Compiled/partly written by Melvin Durai Email Compiled/partly written by Melvin Durai
January 2020
Fun Time: TABLE TENNIS: THE BEST SPORT PLAYED ON A TABLE

I played several sports in my younger days, but only two of them required me to hit a ball over a net: tennis and table tennis. These two sports are so alike and yet so different.

Tennis is played outdoors on a “court,” a surface that can be made of clay, cement, or even grass. Weather is always a factor: it’s no fun playing tennis in the rain, especially if you slip and pull a muscle.

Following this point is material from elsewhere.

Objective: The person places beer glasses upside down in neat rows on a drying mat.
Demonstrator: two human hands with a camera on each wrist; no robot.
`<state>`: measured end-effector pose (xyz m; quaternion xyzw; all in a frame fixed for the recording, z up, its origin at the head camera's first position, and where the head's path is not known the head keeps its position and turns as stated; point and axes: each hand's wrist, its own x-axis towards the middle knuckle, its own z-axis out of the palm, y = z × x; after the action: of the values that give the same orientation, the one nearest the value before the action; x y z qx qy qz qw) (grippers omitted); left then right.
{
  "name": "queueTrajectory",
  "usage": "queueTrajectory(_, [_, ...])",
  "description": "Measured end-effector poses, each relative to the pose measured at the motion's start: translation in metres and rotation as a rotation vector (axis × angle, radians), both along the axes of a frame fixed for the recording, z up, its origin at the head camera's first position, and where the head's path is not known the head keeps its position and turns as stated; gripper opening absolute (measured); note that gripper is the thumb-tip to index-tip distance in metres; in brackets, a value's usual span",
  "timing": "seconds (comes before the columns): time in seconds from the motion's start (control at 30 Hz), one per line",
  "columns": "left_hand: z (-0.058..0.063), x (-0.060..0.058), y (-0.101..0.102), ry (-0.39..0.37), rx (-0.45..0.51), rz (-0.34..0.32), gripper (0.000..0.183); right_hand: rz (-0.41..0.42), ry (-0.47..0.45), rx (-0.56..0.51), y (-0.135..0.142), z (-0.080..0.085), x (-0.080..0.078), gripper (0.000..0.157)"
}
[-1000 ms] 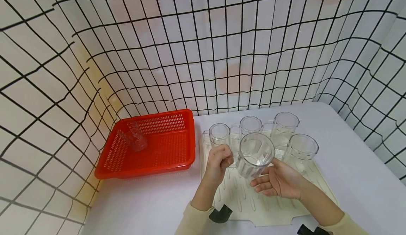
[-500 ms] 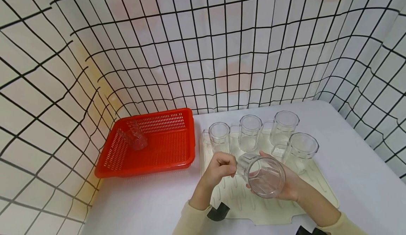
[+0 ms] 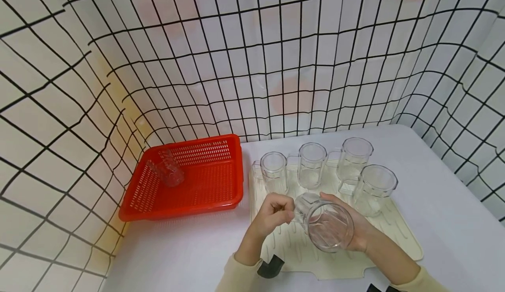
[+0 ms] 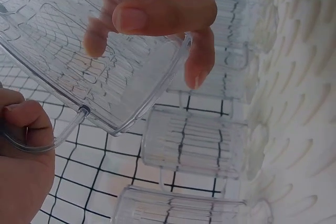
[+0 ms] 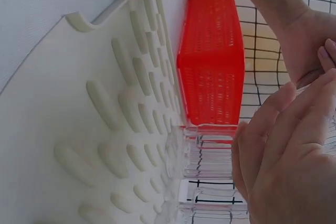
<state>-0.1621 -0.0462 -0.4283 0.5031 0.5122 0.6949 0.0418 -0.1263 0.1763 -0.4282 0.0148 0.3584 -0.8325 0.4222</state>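
Note:
A clear glass mug (image 3: pixel 330 227) is held tilted over the drying mat (image 3: pixel 300 257), its wide mouth turned toward the head camera. My left hand (image 3: pixel 272 215) grips the mug's handle, which the left wrist view shows as a thin loop (image 4: pixel 65 132) between thumb and fingers. My right hand (image 3: pixel 363 230) holds the mug's body from the right, thumb along the upper side and fingers bent around the glass. In the right wrist view, the back of this hand (image 5: pixel 294 161) hides most of the mug.
Several glass mugs, including one at the right (image 3: pixel 375 189) and one at the left (image 3: pixel 273 171), stand upright on the mat. A red plastic basket (image 3: pixel 221 202) at the left holds a tipped glass mug (image 3: pixel 169 171). Black grid mesh (image 3: pixel 300 64) rises behind the table.
The held mug has tipped from nearly upright to lying on its side, mouth toward the camera. My right hand has moved from beneath its edge to around its body.

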Motion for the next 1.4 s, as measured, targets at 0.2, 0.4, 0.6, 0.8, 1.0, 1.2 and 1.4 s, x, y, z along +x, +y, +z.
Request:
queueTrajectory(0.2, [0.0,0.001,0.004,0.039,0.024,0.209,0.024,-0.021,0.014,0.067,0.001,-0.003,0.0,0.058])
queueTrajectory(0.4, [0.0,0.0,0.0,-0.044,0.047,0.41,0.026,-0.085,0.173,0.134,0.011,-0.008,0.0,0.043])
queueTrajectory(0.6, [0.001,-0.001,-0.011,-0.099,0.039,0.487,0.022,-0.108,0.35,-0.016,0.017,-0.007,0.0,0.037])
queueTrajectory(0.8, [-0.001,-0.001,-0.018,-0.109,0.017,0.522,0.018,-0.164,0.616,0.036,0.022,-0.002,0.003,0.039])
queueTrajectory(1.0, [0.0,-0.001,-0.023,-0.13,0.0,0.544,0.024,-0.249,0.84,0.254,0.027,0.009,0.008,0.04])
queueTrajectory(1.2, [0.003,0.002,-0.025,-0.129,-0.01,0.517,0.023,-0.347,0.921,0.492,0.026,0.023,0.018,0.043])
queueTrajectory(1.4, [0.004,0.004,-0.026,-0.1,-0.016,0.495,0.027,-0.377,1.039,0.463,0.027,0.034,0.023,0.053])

Table tennis, on the other hand, is not a sport where you’re likely to pull a muscle. But that doesn’t mean you can’t hurt yourself. The sport is played indoors, and if you get carried away trying to return a ball, you might run into a wall.

Table tennis, of course, requires a table, but you can usually manage without any chairs. Tennis, on the other hand, requires chairs. Indeed, have you ever come across a professional tennis match that didn’t have chairs? The players sit on chairs during breaks, while the umpire is always sitting in a chair.

A regulation table for table tennis has specific dimensions: 274 cm in length, 152.5 cm in width and 76 cm in height. But the most common table many kids play table tennis on is the dining table. It is neither long enough nor wide enough, but as long as the net is in the middle, your opponent has no advantage and you can enjoy the game immensely—at least until you accidentally break your mother’s vase and she accidentally breaks your head.

Tennis requires you to expend a lot of energy, unless you are playing doubles in the over-50 league. Table tennis may also require exertion, but only if you are playing against Fan Zhendong of China.

If you’re lucky enough to face Zhendong in a match, you are likely to be sweating profusely. He will make you move around so much, your muscles will ache the next day.

Zhendong is the No. 1 men’s table tennis player in the world, but if you have actually heard of him before, you must be a table tennis aficionado. The top male tennis player, Rafael Nadal, is so famous, he can’t walk down the streets of Bhubaneswar without being mobbed.

If you’re an Indian sports fan and hadn’t heard of Zhendong, you can be forgiven. But what about Sathiyan Gnanasekaran and Sharath Kamal?

They’re the highest ranked Indian table tennis players. Gnanasekaran is ranked No.30 worldwide and Kamal is No. 36. If that isn’t impressive enough, the duo are part of the Indian men’s table tennis team that recently achieved a world ranking of No.9, their highest ranking ever.

At the 2018 Commonwealth Games in Australia, the Indian team of Gnanasekaran, Kamal, Anthony Amalraj, Harmeet Desai, and Sanil Shetty won the gold medal, while Gnanasekaran and Kamal won silver in men’s doubles, and Kamal won bronze in men’s singles.

Perhaps you follow table tennis closely and already know about the success of the Indian men’s team. I wasn’t aware of this and was pleasantly surprised. But perhaps I shouldn’t have been surprised. After all, table tennis was invented in India.

Well, it’s not a proven fact, but according to Wikipedia, “it has been suggested that makeshift versions of the game were developed by British military officers in India in around 1860s or 1870s, who brought it back with them.”

So just like they did with other items of value, the British took table tennis back to Britain with them?

Thankfully, a sport is not like gold and diamonds— you can’t actually take it from a country. Table tennis remained in India in some form or another, and we are all richer for it.